The bond market has shown its displeasure by pushing up yields, but it may not push much harder given that RBI could jump in and buy and leave them with losses, especially now that inflation is set to recede for the next couple of months. Even for the rest of the year, the base case is the RBI should be able to manage.
There are other risks though:
Even after the government’s stated glide path of reducing the fiscal deficit over 5 years, the deficit comes down to only 4.5 percent by 2026. This leaves open the danger of a high debt-to-GDP ratio for a few years. And if inflation and interest rates were to flare up and growth does not oblige, there is the making of a debt trap here. Growth simply has to kick in. Else we are in trouble.
2. The second risk is if an external crisis manifests before growth picks up sustainably. In such a case, the economy can be close to what it was in 2013 when the taper tantrum roiled us. To be fair, this is by no means the base case now.

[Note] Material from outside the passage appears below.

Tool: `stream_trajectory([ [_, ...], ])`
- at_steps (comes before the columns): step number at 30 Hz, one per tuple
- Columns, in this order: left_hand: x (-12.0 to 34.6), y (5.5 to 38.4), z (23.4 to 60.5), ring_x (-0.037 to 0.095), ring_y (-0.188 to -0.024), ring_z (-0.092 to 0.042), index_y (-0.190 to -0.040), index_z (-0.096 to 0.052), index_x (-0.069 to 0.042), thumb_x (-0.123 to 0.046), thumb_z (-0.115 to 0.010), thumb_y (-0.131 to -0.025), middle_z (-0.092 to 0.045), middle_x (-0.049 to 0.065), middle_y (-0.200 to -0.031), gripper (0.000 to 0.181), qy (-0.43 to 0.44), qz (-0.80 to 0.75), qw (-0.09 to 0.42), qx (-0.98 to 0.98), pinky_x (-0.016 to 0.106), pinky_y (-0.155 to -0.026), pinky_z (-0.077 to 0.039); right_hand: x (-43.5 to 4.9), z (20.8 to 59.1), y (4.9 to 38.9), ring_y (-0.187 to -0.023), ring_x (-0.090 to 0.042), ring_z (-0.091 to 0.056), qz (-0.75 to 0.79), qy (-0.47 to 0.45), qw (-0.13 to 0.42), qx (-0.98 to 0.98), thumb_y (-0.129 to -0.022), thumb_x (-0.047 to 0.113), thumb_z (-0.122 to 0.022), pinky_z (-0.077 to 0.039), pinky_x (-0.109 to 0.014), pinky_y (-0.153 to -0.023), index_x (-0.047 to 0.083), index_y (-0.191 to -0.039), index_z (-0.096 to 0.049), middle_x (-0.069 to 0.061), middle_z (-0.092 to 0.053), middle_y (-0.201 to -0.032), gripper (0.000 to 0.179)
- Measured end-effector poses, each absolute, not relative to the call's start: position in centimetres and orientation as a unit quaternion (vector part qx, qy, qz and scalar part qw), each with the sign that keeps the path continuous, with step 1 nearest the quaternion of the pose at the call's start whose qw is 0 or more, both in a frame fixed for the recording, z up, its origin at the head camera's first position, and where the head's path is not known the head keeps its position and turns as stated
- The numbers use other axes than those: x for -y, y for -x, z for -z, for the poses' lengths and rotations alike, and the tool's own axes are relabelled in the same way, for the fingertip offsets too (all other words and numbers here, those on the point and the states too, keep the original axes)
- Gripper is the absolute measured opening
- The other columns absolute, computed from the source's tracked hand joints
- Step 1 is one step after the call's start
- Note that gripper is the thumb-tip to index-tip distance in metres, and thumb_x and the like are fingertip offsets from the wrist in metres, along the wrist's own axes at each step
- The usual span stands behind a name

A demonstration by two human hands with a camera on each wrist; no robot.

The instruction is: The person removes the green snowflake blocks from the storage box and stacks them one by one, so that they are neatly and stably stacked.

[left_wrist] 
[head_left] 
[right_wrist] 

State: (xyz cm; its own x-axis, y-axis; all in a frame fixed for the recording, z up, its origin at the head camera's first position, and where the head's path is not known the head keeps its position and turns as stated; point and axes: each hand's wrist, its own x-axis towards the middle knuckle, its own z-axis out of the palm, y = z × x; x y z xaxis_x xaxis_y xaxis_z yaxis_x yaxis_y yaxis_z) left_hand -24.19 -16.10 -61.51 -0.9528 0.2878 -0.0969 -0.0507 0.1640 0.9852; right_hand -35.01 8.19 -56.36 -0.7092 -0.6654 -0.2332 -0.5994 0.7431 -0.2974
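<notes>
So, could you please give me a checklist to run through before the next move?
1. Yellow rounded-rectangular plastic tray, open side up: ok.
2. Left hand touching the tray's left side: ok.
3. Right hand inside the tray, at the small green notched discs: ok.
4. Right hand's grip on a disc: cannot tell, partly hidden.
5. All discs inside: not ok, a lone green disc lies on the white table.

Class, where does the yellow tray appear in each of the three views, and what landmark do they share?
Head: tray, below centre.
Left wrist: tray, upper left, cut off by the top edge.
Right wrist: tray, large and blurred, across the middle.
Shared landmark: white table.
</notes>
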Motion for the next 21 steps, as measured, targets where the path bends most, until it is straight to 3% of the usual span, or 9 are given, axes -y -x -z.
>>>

3. A third risk is that of a rating downgrade. The government may have assessed this as “unlikely”. But should a downgrade come, the debt markets may still be safe, since foreign funds haven’t been buying Indian debt at all. The worry will be if any equity funds follow ratings in their investments.
While the budget announcements get a AAA, on implementation, one has to reserve one’s judgment. Privatizing banks, completing the IPO of LIC, setting up the ARC, sprucing up the NCLT to resolve stressed loans of MSMEs are all laudable but very tough proposals. They require well-drafted legislation, intelligent financial design and persuading many constituencies like unions to play ball.
Delay, defective design or trust deficit can kill these plans. The current finance ministry has rendered a good account of itself in the past one year on implementation, be it the credit guarantee for MSMEs or the designing of the PLI (production linked incentive) schemes or the food transfer schemes. Let us hope they will continue the good run in these far more challenging proposals.